══ Records to use ══

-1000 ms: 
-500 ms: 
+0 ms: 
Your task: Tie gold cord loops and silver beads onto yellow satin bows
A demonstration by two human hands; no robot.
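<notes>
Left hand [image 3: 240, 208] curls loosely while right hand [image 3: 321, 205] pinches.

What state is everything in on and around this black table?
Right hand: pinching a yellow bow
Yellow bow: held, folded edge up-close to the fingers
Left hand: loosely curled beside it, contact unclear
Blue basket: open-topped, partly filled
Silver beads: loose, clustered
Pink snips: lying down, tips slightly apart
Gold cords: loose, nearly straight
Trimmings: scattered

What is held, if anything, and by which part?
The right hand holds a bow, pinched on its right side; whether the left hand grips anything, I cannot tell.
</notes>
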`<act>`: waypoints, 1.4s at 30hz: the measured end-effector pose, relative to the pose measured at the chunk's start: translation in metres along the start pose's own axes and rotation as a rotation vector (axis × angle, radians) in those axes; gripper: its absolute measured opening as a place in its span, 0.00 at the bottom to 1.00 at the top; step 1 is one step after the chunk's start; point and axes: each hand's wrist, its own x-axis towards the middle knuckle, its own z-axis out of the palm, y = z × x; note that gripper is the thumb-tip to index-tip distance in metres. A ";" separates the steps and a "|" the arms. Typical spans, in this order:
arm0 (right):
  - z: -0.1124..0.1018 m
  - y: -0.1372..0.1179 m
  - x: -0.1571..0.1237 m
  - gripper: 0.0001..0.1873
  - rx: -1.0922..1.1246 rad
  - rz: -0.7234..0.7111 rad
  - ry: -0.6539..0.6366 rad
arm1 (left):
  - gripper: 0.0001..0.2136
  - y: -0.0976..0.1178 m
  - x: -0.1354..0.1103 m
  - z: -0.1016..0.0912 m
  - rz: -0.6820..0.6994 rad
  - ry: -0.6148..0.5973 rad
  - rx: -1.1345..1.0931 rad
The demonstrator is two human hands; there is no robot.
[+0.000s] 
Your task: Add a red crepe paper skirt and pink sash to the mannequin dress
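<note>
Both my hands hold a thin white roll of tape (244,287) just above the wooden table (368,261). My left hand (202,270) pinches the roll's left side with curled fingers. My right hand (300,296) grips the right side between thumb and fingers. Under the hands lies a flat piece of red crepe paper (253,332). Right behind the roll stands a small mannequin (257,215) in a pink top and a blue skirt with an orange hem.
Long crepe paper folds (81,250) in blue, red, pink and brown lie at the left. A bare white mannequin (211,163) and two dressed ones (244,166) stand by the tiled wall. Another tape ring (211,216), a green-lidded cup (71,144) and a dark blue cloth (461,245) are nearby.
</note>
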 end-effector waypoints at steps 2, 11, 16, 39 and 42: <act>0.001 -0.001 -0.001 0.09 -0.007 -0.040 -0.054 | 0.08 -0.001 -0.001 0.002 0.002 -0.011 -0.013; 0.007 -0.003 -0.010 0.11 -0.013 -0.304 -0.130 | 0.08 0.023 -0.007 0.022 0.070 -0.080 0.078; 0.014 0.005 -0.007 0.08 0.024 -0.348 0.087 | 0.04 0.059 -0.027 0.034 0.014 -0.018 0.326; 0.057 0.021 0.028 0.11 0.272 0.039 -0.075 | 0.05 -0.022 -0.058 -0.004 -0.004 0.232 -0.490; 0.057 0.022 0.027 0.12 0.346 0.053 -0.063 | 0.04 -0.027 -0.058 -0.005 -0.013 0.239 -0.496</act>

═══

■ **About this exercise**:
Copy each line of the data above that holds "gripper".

■ **Solution**:
`<act>`: waypoints, 1.4s at 30hz: the measured end-effector pose, relative to the pose measured at the chunk's start: translation in metres along the start pose's own axes and rotation as a rotation vector (axis × angle, radians) in those axes; gripper: its absolute measured opening as a place in its span, 0.00 at the bottom to 1.00 at the top; step 1 is one step after the chunk's start; point and axes: each hand's wrist, its own x-axis towards the middle knuckle, its own z-axis out of the palm, y = z × x; note that gripper is the thumb-tip to index-tip distance in metres. A ";" separates the steps and a "|" the arms. Typical spans, in this order:
  - gripper: 0.0001..0.1873
  - gripper: 0.0001..0.2136

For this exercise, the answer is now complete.